To the Editors
I read with interest Boczarska-Jedynak’s article on a cross-sectional online survey using an electronic questionnaire among 81 aesthetic medicine professionals (AMPs) on knowledge and the standard of treatment of chronic migraine with botulinum toxin (BTX), brand OnaBoNT-A [1].
It turned out that only a third of the AMPs rated the effectiveness of BTX as good, and that most respondents wanted to expand their knowledge and skills regarding BTX treatment of migraine [1]. It was concluded that while there is willingness to treat migraine among AMPs, current knowledge and skills in migraine are limited, and that programmes should be established to educate physicians authorised to administer BTX to treat migraine with BTX [1]. Boczarska-Jedynak’s study is excellent, but has limitations that should be discussed.
I disagree with the suggestion that AMPs should inject OnaBoNT-A for migraine [1]. Firstly, migraine is a neurological disorder and diagnostic and therapeutic management should remain in the hands of the neurologist.
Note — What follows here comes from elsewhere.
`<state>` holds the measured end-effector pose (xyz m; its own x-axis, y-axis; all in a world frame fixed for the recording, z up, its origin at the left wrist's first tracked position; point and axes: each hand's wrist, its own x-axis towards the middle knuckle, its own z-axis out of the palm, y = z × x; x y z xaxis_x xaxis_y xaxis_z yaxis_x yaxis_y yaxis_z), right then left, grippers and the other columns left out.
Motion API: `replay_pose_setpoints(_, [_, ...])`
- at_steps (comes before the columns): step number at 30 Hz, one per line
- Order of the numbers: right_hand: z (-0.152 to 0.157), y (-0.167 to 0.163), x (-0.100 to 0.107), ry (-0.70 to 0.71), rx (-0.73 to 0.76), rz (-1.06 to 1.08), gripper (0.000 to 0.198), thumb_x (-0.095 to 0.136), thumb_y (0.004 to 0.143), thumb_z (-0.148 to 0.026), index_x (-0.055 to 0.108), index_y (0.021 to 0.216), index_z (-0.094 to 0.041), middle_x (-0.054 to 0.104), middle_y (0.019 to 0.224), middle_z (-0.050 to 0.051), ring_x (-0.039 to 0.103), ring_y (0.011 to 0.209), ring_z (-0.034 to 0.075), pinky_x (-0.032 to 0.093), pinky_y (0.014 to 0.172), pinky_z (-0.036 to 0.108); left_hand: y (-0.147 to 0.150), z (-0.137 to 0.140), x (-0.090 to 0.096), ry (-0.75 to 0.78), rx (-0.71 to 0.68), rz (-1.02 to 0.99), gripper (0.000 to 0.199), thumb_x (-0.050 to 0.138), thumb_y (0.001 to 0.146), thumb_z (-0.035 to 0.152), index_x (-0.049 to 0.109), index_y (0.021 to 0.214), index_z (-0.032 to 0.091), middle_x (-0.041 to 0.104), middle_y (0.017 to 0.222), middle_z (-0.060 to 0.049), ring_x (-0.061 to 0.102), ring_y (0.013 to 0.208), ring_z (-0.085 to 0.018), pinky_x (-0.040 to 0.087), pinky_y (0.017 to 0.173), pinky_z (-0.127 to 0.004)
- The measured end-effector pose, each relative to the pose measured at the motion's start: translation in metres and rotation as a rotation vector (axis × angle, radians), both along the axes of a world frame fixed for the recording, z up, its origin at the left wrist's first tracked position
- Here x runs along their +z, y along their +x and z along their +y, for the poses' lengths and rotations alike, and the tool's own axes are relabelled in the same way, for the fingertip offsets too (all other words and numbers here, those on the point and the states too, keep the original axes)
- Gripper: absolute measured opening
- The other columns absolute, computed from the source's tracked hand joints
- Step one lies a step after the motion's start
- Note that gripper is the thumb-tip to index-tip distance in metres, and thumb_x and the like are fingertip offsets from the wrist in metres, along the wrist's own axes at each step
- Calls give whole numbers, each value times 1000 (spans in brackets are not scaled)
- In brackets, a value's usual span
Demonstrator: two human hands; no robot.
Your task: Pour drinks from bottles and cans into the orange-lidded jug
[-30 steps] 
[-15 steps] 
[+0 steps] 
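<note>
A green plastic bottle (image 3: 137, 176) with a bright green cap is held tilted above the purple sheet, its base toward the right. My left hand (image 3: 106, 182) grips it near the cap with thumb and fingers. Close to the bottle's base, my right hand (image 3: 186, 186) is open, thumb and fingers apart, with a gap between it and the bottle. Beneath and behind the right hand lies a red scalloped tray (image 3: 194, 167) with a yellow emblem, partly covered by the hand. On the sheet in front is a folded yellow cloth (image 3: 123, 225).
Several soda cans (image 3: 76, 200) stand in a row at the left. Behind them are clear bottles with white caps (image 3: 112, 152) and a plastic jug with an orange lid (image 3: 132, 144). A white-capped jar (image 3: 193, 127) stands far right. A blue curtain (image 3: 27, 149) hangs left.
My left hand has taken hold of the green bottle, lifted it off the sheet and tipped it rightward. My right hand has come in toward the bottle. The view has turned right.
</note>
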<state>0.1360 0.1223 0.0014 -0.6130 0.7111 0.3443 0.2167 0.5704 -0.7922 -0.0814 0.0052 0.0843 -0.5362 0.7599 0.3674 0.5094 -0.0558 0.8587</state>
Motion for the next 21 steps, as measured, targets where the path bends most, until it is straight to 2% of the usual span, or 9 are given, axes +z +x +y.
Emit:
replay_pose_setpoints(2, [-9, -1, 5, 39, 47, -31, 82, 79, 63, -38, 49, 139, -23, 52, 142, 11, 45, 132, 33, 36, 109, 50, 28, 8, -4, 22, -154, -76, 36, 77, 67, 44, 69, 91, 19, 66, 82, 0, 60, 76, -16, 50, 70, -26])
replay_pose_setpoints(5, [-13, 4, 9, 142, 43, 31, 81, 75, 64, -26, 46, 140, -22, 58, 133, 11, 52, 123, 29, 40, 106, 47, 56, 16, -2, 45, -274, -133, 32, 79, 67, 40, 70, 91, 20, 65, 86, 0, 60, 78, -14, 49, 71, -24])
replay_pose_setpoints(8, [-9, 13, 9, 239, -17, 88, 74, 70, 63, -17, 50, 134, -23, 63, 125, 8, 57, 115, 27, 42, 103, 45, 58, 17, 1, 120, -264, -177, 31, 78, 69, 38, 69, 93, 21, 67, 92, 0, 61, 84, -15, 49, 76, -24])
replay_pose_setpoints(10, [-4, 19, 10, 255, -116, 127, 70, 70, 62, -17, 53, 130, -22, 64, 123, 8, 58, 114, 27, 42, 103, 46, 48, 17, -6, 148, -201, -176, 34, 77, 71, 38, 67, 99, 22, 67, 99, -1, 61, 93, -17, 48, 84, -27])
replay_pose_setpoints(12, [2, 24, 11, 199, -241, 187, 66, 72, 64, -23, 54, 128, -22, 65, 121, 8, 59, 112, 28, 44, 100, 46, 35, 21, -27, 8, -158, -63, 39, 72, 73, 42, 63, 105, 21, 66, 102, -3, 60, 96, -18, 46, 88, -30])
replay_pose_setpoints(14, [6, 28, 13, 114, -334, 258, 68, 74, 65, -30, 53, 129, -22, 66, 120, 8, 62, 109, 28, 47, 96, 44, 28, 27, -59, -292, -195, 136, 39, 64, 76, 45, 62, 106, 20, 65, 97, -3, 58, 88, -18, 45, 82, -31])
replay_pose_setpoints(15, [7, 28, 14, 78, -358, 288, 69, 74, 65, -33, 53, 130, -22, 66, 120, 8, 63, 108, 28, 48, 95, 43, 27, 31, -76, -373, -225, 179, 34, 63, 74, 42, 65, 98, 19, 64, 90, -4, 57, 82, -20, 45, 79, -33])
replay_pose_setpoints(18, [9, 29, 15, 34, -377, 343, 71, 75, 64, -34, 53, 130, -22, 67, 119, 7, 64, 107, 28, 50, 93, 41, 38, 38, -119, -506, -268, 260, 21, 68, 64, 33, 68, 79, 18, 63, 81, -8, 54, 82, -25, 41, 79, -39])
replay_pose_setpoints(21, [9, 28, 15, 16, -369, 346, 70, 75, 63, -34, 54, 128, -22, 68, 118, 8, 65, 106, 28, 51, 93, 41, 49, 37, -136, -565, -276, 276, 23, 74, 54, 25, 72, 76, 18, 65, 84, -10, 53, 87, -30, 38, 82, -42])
Secondly, migraine is often complicated by pre- or post-headache phenomena such as aura, hemiplegia, visual impairment, ophthalmoplegia, dizziness or gait disturbance, that require evaluation by a neurologist. Migraine can sometimes even be complicated by stroke or seizures [2]. Therefore, adequate post-ictal management [electroencephalogram (EEG), magnetic resonance imaging (MRI), prophylaxis] of migraine patients can only be carried out by neurologists. Thirdly, migraine can be a feature of a syndrome (e.g. MELAS) that requires extensive evaluation by specialised neurological centres. Another argument against AMPs for the treatment of migraine is that 13% of AMPs in the index study used BTX, regardless of whether the patients were diagnosed with migraine or not [1]. In addition, 21% responded that they knew nothing about migraine and seven respondents did not know the diagnostic criteria of migraine [1]. In addition, a non-neurologist may not be able to correct the diagnosis when symptoms and signs no longer meet the diagnostic criteria [3]. I also disagree with the statement in the introduction that AMPs have extensive BTX treatment experience [1]. Given that 26% of the index study respondents were dentists [1], it cannot be guaranteed that they were familiar with the use of BTX in migraine.
A limitation of the study is that it was conducted using an electronic questionnaire. The disadvantages of electronic questionnaires are that it is impossible to check whether the data provided is reliable, whether the addressees actually answered the questions themselves, that missing data cannot be replaced, and that additional, interesting, data cannot be obtained.
Another limitation is that alternative and less expensive therapy options for the treatment of migraine were not discussed. These include diet, the avoidance of triggering factors including certain medications, adequate water intake, nonsteroidal, anti-inflammatory drugs (NSAIDs), tryptanes, and monoclonal antibodies (e.g. erenumab). BTX should only be administered in refractory cases, in which neither prophylactic measures nor acute treatment lead to an adequate therapeutic response.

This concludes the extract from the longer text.